The nonprofits argued that within DOE’s applied energy programs, desperately in need of a makeover is the way the Department executes first-of-a-kind, commercial-scale technology demonstrations. The report says DOE has a “generally poor record” in that arena, and lists both iterations of the FutureGen carbon capture and storage project as a prominent example of the Department’s managerial “failure.” Given the fact that projects are typically reliant on government funding that often fluctuates due to Congressional and administration politics, many do not receive adequate funding for maximum construction efficiency, the report argues. It says the requirements that often accompany federal grants and cost-shares can add “significant cost and administrative burdens” to already complex projects. “As a result, it is all but guaranteed that a federal project will take longer to construct, and cost significantly more, than a comparable private or commercial project,” the report says.
Instead, new institutional arrangements and partnership models for demonstration projects are needed, according to the report. It recommends that instead of putting DOE in the driver’s seat in terms of leadership and direction of large-scale, first-of-a-kind projects like FutureGen, projects should instead be driven by the private sector with some DOE assistance, similar to the organizational structure of the Department’s Clean Coal Power Initiative.
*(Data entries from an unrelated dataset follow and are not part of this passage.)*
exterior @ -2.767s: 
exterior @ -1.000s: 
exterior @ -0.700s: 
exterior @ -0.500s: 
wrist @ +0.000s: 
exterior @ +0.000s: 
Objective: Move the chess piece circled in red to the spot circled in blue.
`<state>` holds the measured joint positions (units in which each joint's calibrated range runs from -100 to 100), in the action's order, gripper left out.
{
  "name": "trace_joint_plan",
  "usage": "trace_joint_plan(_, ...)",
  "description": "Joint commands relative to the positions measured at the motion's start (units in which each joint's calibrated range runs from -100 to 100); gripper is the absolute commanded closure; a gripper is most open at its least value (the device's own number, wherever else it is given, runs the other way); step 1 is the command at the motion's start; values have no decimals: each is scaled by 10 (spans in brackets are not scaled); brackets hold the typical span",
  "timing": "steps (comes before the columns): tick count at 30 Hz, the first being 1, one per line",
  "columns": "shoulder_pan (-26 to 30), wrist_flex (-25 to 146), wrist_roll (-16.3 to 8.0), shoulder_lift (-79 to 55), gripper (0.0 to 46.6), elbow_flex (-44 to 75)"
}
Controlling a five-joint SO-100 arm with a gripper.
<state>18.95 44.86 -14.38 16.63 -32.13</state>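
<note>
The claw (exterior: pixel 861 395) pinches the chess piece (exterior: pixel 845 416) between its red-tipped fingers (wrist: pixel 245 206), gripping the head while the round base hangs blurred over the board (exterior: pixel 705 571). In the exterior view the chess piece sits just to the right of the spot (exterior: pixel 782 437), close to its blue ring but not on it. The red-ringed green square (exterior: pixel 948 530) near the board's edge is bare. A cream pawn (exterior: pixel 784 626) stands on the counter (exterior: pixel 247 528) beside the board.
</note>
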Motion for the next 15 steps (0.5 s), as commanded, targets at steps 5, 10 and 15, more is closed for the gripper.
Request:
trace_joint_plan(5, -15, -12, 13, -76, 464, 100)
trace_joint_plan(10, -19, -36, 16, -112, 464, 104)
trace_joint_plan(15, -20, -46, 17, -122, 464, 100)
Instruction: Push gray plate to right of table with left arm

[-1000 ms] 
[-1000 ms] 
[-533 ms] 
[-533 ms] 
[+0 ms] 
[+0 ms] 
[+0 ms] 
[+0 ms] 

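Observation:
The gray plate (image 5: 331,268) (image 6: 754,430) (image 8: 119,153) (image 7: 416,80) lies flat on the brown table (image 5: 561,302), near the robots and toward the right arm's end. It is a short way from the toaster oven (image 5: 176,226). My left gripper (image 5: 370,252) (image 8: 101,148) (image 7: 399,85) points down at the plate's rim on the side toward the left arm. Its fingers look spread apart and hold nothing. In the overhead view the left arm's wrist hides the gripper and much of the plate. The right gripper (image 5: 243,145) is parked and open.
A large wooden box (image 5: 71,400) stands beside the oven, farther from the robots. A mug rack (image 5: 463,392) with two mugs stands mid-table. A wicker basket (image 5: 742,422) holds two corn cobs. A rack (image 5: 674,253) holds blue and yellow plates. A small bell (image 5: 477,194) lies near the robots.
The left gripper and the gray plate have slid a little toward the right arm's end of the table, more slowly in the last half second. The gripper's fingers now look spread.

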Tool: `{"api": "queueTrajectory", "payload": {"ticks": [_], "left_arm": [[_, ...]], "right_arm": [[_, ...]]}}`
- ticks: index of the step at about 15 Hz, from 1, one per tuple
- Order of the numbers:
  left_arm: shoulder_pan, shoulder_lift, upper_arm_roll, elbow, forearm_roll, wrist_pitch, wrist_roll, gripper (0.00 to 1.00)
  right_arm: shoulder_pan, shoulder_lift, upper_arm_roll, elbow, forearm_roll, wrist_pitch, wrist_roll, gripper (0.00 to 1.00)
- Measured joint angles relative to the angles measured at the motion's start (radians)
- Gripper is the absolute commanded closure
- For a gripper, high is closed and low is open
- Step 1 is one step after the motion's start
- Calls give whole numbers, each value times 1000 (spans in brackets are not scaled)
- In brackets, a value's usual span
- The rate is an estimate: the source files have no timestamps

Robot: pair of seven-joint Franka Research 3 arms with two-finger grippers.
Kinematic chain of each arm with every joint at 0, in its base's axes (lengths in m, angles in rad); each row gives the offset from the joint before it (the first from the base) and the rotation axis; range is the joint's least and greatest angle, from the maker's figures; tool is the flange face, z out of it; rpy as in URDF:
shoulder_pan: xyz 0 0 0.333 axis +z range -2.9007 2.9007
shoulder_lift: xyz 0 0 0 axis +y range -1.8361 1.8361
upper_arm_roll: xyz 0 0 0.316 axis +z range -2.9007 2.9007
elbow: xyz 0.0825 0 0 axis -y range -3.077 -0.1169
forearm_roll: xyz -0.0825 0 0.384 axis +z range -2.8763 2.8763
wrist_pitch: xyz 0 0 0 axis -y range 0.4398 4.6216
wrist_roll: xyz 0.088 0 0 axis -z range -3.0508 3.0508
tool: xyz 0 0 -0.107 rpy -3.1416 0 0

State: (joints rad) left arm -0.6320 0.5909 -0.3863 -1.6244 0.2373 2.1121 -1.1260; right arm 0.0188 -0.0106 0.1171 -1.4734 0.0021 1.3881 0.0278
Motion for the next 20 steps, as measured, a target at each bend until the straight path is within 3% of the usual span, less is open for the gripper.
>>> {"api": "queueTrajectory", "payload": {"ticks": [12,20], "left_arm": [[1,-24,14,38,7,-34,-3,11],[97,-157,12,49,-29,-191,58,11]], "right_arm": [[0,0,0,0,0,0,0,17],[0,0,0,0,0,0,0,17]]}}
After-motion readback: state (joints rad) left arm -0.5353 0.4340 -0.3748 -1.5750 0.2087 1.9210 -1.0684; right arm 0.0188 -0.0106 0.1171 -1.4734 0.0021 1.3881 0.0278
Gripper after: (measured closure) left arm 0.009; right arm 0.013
That program is helping fund projects like Mississippi Power’s Kemper County plant and Summit Power Group’s Texas Clean Energy Project. In addition to relying on partial federal funding, both projects are selling captured CO2 to nearby operators of enhanced oil recovery projects to make money, and Summit is also selling sulfuric acid and chemicals to produce urea fertilizer.
The paper also suggests that those facilities be managed by outside private sector consortia that can be assisted, if necessary, by special funding arrangements, targeted grants, federal tax holidays, and other federal incentives, but fails to mention a specific structural approach. The report does point to two proposals made in previous years about how to move forward, the first being legislation from 2009 that would have created an industry-funded and managed organization to finance the development of CCS demonstrations, funded through a fee on people’s electricity bills. The other proposal, pitched in 2010 by the industry consortium the American Energy Innovation Council, suggested creating a new publicly-owned private corporation operating outside of the federal government, using both public and private funding to build first-of-a-kind large-scale CCS and new nuclear demonstration plants. Both proposals essentially consist of a tranche of funding allocated to large demonstrations from either ratepayers or taxpayers that are somewhat protected from changes from Congress or the Administration. “The essential point is that DOE should not attempt to lead commercial demonstrations in the absence of similar conditions; it should instead consider ways that it might assist private entities as they conduct relevant commercial-scale demonstrations,” the report says.
‘Determined Leader’ Needed
The report’s authors said in their op-ed piece that Moniz, if confirmed as Secretary of Energy, is in the unique position of having both a scientific background and political experience at DOE, which puts him in a unique position to reform the Department’s operations. “The solutions to these problems are neither simple nor sexy; they will require a determined leader willing to find satisfaction in organizational reform, hardly a headline-making activity,” the authors said in the op-ed. “But the surest path to real success for DOE would be a sustained effort to smash the silos, surmount the institutional barriers that separate basic and applied research, impose new analytical rigor throughout the department and insist on crisp execution of programs and contracts.”